様々なテクノロジーが現れてその価値を享受する登場人物たちだが、同時にその不可逆性にも悩まされることとなる。話はこの記事の頭に戻るが、何のエネルギーも加えずに"0"を"1"に変換した後に"1"を"0"に戻すことは不可能であって、表面上は上手く変換されていたとしてもそこには何らかの代償が伴う。

タイムトラベルだろうと時間停止だろうと、兎角SFで描かれる未来の技術は、「初めは夢のように思えたものの、その実なんらかの代償を払っていた」というパターンが多い。欲に溺れた人間の愚かさが暴かれる末路もあれば、バタフライ・エフェクトと呼ばれる現象のようにあちらが立てばこちらが立たないという結末を辿ることもある。

詰まる所、どれだけ技術が進歩して社会が発展しても届かない領域が存在する。熱力学第二法則は決して破れないのである。

それは同時に、万物の消耗であったり、生物の老衰であったり、現在から未来への時間の消費であったり、まさに今刻一刻と我々の身の回りで起きている変化が避けられない事象であることを示唆しているとも言える。
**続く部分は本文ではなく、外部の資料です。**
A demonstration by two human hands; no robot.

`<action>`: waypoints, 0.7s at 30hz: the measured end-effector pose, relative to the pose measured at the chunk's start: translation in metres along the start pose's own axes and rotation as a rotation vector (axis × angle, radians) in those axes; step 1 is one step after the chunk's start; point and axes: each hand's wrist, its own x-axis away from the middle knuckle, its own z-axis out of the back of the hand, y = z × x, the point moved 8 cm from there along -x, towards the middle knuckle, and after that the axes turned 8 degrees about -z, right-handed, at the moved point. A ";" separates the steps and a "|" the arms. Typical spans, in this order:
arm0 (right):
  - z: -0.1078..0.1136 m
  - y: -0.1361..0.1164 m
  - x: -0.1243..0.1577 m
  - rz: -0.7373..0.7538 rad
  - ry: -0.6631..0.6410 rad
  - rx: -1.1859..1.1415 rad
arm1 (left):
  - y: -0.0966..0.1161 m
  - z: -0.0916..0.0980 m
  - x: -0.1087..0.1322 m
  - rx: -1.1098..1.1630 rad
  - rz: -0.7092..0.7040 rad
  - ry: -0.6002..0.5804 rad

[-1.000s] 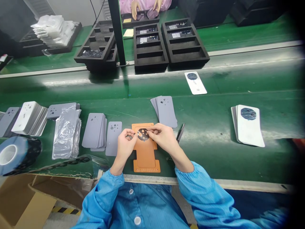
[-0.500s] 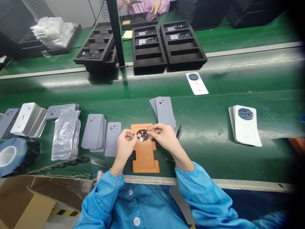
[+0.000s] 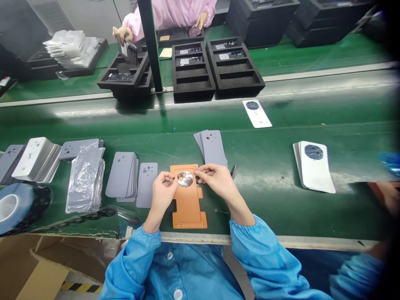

「そんなことは当然」と分かっていながらも、それでも自分の願いを叶えてくれると甘い勘違いをして希望を抱く人間の愛おしさと、決して人智の届かない領域で自然の摂理を守りながら輪廻を繰り返す生態系の美しさを感じた作品だった。

作品を観終わった頃には『ザ・ループ』という言葉がいくつもの意味を持つように思える。深読みだろうか。

ドゥ二・ヴィルヌーヴ監督作『メッセージ』がふっと頭に浮かぶ作品。『メッセージ』が好きな人なら多分ハマる。